9 Development of an experimental tool to evaluate normal tissue 3D doses in external-beam radiotherapy

Abstract

Introduction Recently, cancer treatment improvement enabled an increase in patients’ survival rate. In more than half of the cases, radiotherapy participates in the cure for cancer. The efficacy of this technique is well known but it inevitably delivers doses to normal tissues exposing them to radio-induced complications risks [1] . Moreover, the longer patients’ life expectancy increases the risk of developing long-term complications such as second cancers. Thus, evaluating the risks following cancer treatment involving radiotherapy constitutes a major challenge.
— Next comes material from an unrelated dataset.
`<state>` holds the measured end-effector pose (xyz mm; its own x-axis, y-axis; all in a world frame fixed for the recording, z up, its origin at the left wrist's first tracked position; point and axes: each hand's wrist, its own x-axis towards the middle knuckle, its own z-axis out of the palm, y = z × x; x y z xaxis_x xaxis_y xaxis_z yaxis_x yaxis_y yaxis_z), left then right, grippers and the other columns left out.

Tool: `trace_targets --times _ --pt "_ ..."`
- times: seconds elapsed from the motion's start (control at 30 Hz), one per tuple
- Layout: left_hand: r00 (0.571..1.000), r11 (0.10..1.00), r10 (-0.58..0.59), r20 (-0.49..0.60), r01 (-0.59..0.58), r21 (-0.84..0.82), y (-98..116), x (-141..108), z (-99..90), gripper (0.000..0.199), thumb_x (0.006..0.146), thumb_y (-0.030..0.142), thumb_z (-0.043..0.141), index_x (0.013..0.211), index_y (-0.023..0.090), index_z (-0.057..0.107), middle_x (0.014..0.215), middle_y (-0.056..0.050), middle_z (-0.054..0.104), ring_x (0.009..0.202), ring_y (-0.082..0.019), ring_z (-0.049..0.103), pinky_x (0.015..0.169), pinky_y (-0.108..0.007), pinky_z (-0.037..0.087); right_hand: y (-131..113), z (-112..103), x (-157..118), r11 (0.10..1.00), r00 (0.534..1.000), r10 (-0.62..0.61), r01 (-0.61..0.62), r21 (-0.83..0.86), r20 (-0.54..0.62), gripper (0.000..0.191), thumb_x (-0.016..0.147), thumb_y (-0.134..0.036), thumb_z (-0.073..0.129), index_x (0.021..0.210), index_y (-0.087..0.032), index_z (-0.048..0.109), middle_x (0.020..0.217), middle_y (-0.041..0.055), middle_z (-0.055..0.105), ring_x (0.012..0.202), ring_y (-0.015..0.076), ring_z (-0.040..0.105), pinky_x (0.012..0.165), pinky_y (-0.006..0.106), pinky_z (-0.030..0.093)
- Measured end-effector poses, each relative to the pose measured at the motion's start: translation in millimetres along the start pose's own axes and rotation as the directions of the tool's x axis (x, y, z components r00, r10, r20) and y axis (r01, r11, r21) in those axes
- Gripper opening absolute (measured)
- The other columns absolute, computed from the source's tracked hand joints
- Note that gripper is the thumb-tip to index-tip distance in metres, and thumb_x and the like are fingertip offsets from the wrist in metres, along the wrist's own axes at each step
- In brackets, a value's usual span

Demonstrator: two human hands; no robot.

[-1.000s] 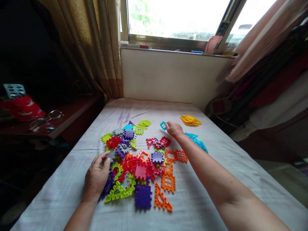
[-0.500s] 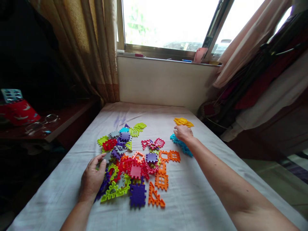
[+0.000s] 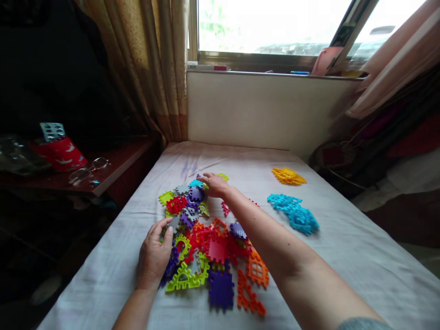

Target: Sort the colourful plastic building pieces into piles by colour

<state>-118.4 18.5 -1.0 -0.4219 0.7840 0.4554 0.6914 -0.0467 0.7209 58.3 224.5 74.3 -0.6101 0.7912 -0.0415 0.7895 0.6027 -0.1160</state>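
Observation:
Mixed plastic interlocking pieces lie in a loose heap, with a red square (image 3: 217, 249), a purple square (image 3: 221, 288) and a lime triangle (image 3: 182, 277) among them. At the heap's left edge rests my left hand (image 3: 155, 250), thumb and fingers apart, beside a grey piece (image 3: 174, 223). My right hand (image 3: 215, 185) hovers over the far end with fingers stretched out, near a cyan piece (image 3: 195, 183) and lime pieces; nothing shows in it. My right forearm hides part of the orange and pink pieces.
A yellow pile (image 3: 288, 176) and a blue pile (image 3: 294, 213) sit on the right of the white sheet (image 3: 343, 256). Glasses (image 3: 90, 170) and a red container (image 3: 62, 153) are on a side table at left. A wall and window stand behind.
My right hand has moved left from the blue and yellow piles to the far end of the heap. The view has shifted left; my left hand stays by the heap.

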Motion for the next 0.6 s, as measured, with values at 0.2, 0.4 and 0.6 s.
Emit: trace_targets --times 0.2,0.4,0.6 --pt "1.000 1.000 0.008 -0.006 -0.008 0.000 2 -2 1.1 0.032 0.088 0.040 0.050 0.103 0.021 0.071 0.107 -0.007 0.075 0.102 -0.022 0.070 0.093 -0.035 0.056 -12 -2 27 0.991 0.974 -0.131 0.130 0.016 0.186 0.069 0.079 -0.021 0.064 0.144 -0.040 0.051 0.145 0.0040 0.055 0.131 0.0276 0.053 0.105 0.041 0.046" --pt "1.000 1.000 0.017 -0.006 -0.017 -0.001 1 -3 1.5 0.030 0.088 0.039 0.051 0.104 0.022 0.071 0.106 -0.007 0.075 0.101 -0.022 0.070 0.093 -0.035 0.056 -10 -3 26 0.996 0.991 -0.068 0.061 0.065 0.115 0.049 0.079 -0.035 0.068 0.128 -0.034 0.067 0.126 0.0052 0.067 0.116 0.0277 0.062 0.097 0.035 0.048" --pt "1.000 1.000 0.003 -0.001 -0.003 -0.002 2 -2 0.3 0.031 0.088 0.040 0.051 0.104 0.022 0.071 0.107 -0.007 0.075 0.101 -0.023 0.070 0.092 -0.035 0.056 -4 9 9 0.991 0.996 0.059 -0.067 0.118 0.072 0.052 0.080 -0.031 0.064 0.132 -0.030 0.061 0.126 0.0058 0.067 0.110 0.0231 0.065 0.088 0.029 0.050"
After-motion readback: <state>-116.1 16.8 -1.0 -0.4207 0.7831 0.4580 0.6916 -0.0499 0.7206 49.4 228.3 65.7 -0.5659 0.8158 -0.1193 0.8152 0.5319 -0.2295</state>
In this context, an experimental tool has been developed to evaluate normal tissue doses delivered by the different radiotherapy techniques. Those dosimetric data are prerequisites for risk evaluation. Methods The tool developed on Matlab is based on 3D dose reconstruction from 2D dose measurements performed using radiochromic films placed between phantom slices. The tool proceeds to fine spatial films/TPS dose matching near the target volume and then reconstructs the 3D dose distribution by interpolation of films dose measurements. Finally, interesting dosimetric data such as dose-volume histograms are evaluated. A first validation of the tool has been performed with the EasyCube phantom irradiated with two films spaced 2 cm apart and placed in target volume. After scanning and contouring, the phantom was irradiated according to a treatment planning with the films in place. Films were analyzed using a rigorous protocol [2] developed by our group. Results Both 2D and volumetric comparisons between measured and planned doses gave good results. Indeed, 89.2% of points pass the 3 mm/3% gamma test when comparing interpolated dose distribution and planned dose on the middle slice. Likewise, a 2.6% discrepancy on mean PTV doses has been observed between the two distributions and the mean shift between the 0.4 Gy isodoses is of 0.10 mm on the middle slice. Conclusions The original tool developed in this work enables an experimental evaluation of normal tissue doses: essential dosimetric data for risk evaluation models. The preliminary feasibility study shows promising results. Validation and optimization on a more important volume is currently ongoing. Finally, validation using 3D gel dosimetry is considered.